How does `reset` work? #119

AdityaGudimella · 2022-05-15T23:40:46Z

AdityaGudimella
May 15, 2022

The reset function doesn't actually seem to reset the environment, at least for the "Pong-v5" env. In the following code, I'm using a random policy to step the env. I first step the env n_init_steps number of times, then reset it and then run 3 episodes to completion and check the episode returns for the 3 episodes. When I reset the env, I expect that the episode return is still close to -21 because the policy is random. But as I increase n_init_steps, the episode return starts decreasing. If I don't reset the env after n_init_steps number of steps, the episode returns for 3 episodes are close to -21 as expected. Am I doing something wrong here? The episode returns calculated assuming the env was not reset shows numbers around -21. Am I doing something wrong or is this a bug?

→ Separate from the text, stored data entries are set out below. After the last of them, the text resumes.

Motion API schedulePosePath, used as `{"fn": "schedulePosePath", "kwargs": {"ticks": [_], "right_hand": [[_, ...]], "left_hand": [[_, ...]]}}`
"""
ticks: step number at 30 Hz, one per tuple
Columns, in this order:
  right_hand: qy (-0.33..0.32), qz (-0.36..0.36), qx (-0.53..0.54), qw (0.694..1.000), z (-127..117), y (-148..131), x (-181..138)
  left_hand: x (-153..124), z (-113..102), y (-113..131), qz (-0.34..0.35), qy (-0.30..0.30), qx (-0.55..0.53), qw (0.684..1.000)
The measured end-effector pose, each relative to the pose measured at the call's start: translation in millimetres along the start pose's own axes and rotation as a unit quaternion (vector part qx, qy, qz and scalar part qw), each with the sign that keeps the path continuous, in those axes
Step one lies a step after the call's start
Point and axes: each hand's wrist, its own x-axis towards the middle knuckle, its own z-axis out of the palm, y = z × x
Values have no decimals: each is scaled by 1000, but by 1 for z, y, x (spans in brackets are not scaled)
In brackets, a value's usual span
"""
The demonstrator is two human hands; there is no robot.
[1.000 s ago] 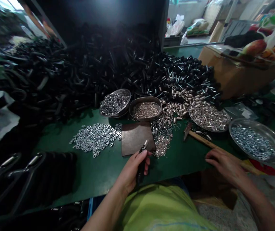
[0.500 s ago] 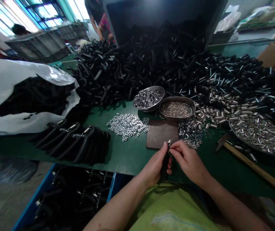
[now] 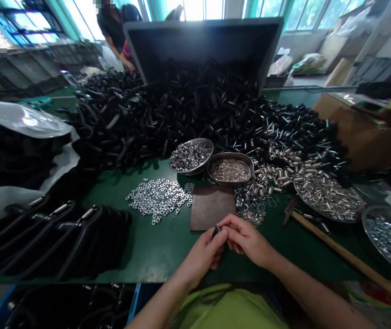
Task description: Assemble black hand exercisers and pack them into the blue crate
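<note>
While both hands meet just above the near edge of the green tabletop [image 3: 168, 237], I see a small black handle piece with a metal end [image 3: 217, 230] pinched between them. My left hand [image 3: 202, 256] has its fingers wrapped shut on it from below; my right hand [image 3: 246, 240] closes its fingertips on the top end, likely steadying it. Just beyond lies a brown square pad [image 3: 211, 205], flanked by loose silver washers [image 3: 159, 198] and two round metal dishes of small hardware [image 3: 191, 156], kept within reach. No writing is readable.
</note>
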Motion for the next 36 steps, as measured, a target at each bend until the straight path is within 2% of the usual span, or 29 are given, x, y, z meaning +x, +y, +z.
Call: {"fn": "schedulePosePath", "kwargs": {"ticks": [2, 3, 5, 6, 9, 12, 16, 21, 24, 26, 27, 28, 30, 32, 34, 36], "right_hand": [[11, -20, -89, 996, -22, -5, 5], [45, -34, -166, 985, -38, -9, 8], [155, -53, -338, 927, -81, -16, 18], [219, -55, -419, 879, -106, -19, 23], [343, -32, -499, 795, -180, -25, 42], [409, -15, -543, 733, -233, -24, 62], [406, -13, -597, 692, -262, -19, 83], [376, -32, -623, 685, -270, -24, 83], [380, -57, -612, 691, -258, -32, 70], [376, -87, -592, 708, -231, -35, 56], [368, -112, -569, 727, -210, -36, 47], [344, -142, -537, 757, -185, -37, 37], [288, -180, -422, 840, -129, -36, 19], [229, -217, -329, 890, -74, -33, 6], [176, -247, -297, 905, -32, -29, 0], [148, -274, -300, 902, -6, -25, 2]], "left_hand": [[2, 0, 2, -46, -4, -57, 997], [4, -1, 3, -61, 3, -87, 994], [7, -4, 5, -67, 29, -137, 988], [9, -6, 5, -65, 42, -156, 985], [12, -12, 6, -54, 78, -187, 978], [14, -13, 7, -39, 88, -204, 974], [15, -10, 8, -38, 83, -239, 967], [19, -17, 13, -56, 105, -313, 942], [20, -25, 15, -54, 83, -383, 919], [21, -29, 16, -42, 63, -414, 907], [22, -29, 16, -36, 61, -421, 904], [23, -29, 16, -31, 63, -425, 903], [25, -27, 15, -27, 67, -424, 903], [25, -23, 15, -21, 61, -419, 906], [24, -17, 15, -8, 55, -410, 910], [22, -12, 14, 10, 71, -399, 914]]}}
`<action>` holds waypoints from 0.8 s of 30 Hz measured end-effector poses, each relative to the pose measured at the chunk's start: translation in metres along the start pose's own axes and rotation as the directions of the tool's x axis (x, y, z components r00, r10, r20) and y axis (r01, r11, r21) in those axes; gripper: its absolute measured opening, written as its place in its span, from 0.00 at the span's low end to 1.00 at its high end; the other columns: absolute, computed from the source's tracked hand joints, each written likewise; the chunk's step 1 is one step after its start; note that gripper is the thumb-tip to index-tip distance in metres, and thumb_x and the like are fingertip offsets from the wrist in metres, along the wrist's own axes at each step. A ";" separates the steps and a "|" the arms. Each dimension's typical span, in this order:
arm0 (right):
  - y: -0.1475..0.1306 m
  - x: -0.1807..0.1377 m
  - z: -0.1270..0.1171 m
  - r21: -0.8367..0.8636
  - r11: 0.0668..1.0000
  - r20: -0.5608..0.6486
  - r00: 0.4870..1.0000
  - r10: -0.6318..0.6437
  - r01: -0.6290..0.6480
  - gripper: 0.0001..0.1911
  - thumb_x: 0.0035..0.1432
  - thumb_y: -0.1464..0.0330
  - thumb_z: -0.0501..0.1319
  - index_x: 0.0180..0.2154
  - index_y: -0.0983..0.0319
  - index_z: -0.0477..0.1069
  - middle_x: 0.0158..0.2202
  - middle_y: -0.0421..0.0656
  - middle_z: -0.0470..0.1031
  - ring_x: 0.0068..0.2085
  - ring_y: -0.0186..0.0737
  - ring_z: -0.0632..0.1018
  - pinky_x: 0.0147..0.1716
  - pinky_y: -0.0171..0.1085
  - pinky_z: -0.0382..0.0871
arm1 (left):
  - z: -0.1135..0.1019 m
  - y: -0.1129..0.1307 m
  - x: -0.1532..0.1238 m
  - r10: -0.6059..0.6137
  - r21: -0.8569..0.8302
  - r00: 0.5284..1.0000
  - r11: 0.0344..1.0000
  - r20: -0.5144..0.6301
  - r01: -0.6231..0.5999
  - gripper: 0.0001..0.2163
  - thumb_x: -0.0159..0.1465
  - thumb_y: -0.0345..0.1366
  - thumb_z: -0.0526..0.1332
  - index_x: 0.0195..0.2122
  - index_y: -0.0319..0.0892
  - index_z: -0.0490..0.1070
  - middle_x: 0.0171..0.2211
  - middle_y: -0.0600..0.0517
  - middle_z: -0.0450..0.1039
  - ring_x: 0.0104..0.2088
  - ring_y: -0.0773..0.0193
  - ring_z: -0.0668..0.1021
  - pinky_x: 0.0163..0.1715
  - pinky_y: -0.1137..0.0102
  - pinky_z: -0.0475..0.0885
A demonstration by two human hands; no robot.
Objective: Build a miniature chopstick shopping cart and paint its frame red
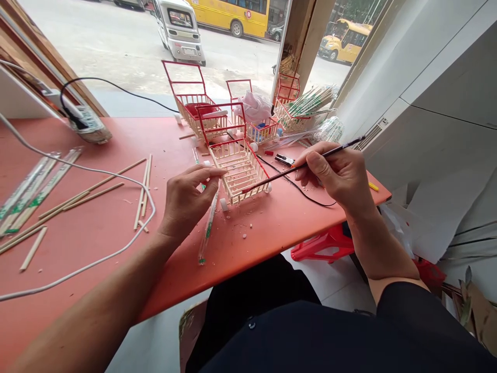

def test_envpool_resets_correctly() -> None:
    def gather_rewards(n_init_steps: int, reset: bool = True):
        env = envpool.make_gym("Pong-v5", num_envs=1, seed=0)
        ep_returns: list[float] = []
        def policy():
            return np.asarray([env.action_space.sample()])
        curr_ep_return = 0
        for _ in range(n_init_steps):
            _, rewards, dones, _ = env.step(policy())
            curr_ep_return += rewards.item()
            if dones.item():
                ep_returns.append(curr_ep_return)
                curr_ep_return = 0
        old_ep_return = curr_ep_return
        if reset:
            env.reset()
            curr_ep_return = 0
        # Copy ep_returns to avoid changing the original list
        # old_ep_returns assumes env was not reset
        old_ep_returns = [x for x in ep_returns]
        for _ in range(3):
            while True:
                _, rewards, dones, _ = env.step(policy())
                curr_ep_return += rewards.item()
                old_ep_return += rewards.item()
                if dones.item():
                    old_ep_returns.append(old_ep_return)
                    ep_returns.append(curr_ep_return)
                    old_ep_return = 0
                    curr_ep_return = 0
                    break
        return ep_returns, old_ep_returns

    print(gather_rewards(0))  # ([-21.0, -21.0, -19.0], [-21.0, -21.0, -19.0])
    print(gather_rewards(500))  # ([-10.0, -21.0, -21.0], [-21.0, -21.0, -21.0])
    print(gather_rewards(800))  # ([-2.0, -21.0, -21.0], [-20.0, -21.0, -21.0])
    print(gather_rewards(500, False))  # ([-20.0, -20.0, -21.0], [-20.0, -20.0, -21.0])
    print(gather_rewards(800, False))  # ([-21.0, -20.0, -20.0, -21.0], [-21.0, -20.0, -20.0, -21.0])